#### EXERCISE
Lines below containing the word "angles" should be copied out.

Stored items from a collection
++++

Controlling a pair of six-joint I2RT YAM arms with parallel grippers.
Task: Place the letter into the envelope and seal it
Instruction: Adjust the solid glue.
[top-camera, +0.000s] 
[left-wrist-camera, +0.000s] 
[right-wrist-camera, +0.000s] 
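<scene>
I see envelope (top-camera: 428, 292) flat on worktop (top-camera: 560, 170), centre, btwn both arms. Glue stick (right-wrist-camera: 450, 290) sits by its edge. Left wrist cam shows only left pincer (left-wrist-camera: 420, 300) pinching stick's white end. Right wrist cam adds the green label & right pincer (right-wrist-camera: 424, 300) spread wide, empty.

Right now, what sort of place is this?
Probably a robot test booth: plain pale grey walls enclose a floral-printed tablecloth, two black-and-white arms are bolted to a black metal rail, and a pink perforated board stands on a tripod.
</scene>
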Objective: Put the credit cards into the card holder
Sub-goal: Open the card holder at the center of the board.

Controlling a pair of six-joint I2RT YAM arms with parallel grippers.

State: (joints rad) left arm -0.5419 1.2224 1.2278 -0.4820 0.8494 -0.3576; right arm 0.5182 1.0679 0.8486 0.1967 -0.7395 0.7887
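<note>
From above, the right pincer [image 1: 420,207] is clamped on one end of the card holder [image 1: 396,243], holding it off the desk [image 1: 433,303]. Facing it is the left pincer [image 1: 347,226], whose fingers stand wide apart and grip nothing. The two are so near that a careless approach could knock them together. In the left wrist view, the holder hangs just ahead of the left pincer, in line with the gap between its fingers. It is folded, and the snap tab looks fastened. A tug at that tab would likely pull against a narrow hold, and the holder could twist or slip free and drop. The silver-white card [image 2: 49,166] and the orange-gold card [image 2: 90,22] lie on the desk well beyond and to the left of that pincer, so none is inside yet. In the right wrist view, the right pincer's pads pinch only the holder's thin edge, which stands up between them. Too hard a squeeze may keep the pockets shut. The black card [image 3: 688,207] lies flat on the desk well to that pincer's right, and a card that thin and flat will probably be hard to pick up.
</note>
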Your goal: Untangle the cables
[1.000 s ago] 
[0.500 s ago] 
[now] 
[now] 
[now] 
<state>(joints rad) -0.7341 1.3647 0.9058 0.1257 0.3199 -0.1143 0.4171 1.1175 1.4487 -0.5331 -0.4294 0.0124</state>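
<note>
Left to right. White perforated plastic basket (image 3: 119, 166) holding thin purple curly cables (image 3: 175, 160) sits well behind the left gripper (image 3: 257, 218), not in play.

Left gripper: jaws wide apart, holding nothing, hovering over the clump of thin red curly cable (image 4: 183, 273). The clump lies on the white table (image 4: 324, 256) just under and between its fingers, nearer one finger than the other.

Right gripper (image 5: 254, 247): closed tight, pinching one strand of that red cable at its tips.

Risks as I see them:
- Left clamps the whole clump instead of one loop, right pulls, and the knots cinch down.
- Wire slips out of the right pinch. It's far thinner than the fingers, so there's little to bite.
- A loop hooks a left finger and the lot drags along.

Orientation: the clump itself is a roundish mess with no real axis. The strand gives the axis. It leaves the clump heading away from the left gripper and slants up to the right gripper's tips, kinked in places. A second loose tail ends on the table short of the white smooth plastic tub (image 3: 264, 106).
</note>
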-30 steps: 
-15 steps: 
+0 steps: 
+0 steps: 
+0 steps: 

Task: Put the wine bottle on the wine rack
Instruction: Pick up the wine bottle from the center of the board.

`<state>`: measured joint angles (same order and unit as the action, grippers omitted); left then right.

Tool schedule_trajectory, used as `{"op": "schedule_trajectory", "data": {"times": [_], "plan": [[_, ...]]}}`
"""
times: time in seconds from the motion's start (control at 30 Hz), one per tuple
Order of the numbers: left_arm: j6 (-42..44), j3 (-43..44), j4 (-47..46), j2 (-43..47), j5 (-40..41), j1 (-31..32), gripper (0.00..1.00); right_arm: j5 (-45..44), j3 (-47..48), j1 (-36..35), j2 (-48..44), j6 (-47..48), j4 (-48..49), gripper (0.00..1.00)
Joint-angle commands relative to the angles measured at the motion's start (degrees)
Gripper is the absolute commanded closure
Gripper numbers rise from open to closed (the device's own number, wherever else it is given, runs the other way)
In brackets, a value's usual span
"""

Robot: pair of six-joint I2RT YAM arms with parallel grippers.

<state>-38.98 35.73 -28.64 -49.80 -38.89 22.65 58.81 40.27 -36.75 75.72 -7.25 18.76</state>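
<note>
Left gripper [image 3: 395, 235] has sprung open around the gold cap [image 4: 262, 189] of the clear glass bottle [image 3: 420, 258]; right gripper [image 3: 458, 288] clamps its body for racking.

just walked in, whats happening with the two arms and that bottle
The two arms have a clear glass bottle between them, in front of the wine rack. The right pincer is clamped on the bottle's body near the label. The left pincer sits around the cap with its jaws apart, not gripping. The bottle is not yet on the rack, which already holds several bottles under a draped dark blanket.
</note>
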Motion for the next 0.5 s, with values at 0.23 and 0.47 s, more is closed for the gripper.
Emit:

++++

#### SOLUTION TO THE EXERCISE
`<state>`: measured joint angles (same order and unit as the action, grippers omitted); left then right.
Joint-angle commands relative to the angles measured at the motion's start (degrees)

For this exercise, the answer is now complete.